Bug 584783

Summary: [RFE] job congestion measurement (number of queued jobs within a time period)
Product: [Retired] Beaker Reporter: Ales Zelinka <azelinka>
Component: web UIAssignee: Nick Coghlan <ncoghlan>
Status: CLOSED CURRENTRELEASE QA Contact: Dan Callaghan <dcallagh>
Severity: high Docs Contact:
Priority: high    
Version: 0.5CC: bpeck, dcallagh, dkovalsk, kbaker, mcermak, mcsontos, mishin, ohudlick, psplicha, rmancy
Target Milestone: 0.11Keywords: FutureFeature
Target Release: ---   
Hardware: All   
OS: Linux   
Whiteboard: Measurements
Fixed In Version: Doc Type: Enhancement
Doc Text:
Story Points: ---
Clone Of:
: 891841 (view as bug list) Environment:
Last Closed: 2013-01-17 04:33:38 UTC Type: ---
Regression: --- Mount Type: ---
Documentation: --- CRM:
Verified Versions: Category: ---
oVirt Team: --- RHEL 7.3 requirements from Atomic Host:
Cloudforms Team: --- Target Upstream Version:
Embargoed:
Bug Depends On: 883606    
Bug Blocks: 593663    

Description Ales Zelinka 2010-04-22 12:11:52 UTC
Description of problem:
When job queue becomes too long it's useful to see how many jobs are waiting to be processed.
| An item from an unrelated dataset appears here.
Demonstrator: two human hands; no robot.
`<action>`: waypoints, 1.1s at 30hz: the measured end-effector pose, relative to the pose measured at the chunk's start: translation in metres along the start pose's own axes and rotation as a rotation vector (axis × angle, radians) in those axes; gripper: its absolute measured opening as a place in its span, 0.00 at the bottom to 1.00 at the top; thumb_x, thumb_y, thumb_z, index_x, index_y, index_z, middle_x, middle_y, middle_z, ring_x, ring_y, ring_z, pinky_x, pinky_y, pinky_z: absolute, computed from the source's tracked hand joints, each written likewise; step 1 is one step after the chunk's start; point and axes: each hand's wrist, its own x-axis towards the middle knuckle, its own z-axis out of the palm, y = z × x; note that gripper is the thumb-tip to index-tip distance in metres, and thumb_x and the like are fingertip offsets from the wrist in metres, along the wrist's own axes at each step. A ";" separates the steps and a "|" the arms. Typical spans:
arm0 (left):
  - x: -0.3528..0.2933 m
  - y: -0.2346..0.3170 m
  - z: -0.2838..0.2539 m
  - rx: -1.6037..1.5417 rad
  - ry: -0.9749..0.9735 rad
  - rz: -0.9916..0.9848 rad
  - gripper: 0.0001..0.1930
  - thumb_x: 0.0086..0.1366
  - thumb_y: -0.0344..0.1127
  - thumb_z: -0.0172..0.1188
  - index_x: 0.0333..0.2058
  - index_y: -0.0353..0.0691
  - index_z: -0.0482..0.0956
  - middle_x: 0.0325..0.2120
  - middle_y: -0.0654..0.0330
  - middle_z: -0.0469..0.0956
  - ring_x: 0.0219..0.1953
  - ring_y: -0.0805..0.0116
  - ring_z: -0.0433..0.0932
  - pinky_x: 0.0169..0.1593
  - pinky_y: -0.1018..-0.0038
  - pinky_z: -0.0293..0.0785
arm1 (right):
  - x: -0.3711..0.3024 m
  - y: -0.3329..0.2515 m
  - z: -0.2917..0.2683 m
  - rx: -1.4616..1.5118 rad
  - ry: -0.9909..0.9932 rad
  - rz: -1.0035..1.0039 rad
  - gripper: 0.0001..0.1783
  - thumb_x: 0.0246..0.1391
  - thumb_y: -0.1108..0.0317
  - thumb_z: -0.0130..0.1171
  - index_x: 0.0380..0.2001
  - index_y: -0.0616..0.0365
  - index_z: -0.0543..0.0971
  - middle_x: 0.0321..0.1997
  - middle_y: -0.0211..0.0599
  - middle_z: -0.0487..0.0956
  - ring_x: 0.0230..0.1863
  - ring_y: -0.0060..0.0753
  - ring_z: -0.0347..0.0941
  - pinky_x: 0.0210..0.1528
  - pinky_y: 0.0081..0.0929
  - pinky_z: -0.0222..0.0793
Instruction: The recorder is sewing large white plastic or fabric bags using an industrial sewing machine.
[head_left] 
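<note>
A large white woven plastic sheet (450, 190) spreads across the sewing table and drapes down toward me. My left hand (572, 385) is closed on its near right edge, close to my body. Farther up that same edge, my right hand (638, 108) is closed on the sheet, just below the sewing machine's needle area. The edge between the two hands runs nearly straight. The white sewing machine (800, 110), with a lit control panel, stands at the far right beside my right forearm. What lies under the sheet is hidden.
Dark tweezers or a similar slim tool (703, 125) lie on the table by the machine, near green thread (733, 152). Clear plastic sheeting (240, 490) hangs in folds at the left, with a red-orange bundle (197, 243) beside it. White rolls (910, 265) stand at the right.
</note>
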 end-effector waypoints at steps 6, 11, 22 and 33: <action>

From this number and from its changes over time I can extrapolate whether congestion is building up or diminishing and plan my work accordingly.

Please add number of returned results on Job search page in a similar way RHTS does ("1 - 25 of 81" in the time of writing this).


Version-Release number of selected component (if applicable):
Version - 0.5.25

Comment 1 Kevin Baker 2010-04-22 15:42:28 UTC
extra points for showing the queue size over a time period. queue size one hour ago, 30 min ago, now. Bit like uptime.

more points if you had a small graph which shows the queue size over the last hour/week. Bit like http://www.google.com/finance?q=rht. Shows the latest but then you can scroll in and out to get the larger picture. I can but ask.

Comment 2 Raymond Mancy 2010-04-23 00:11:02 UTC
I've already pushed a branch which will show the number of lines returned in the search pages (Jobs/System/Recipes etc etc). The ticket for it is here 

https://bugzilla.redhat.com/show_bug.cgi?id=567788


Kevin,
I think perhaps what we are after here is a whole 'analysis' kind of page?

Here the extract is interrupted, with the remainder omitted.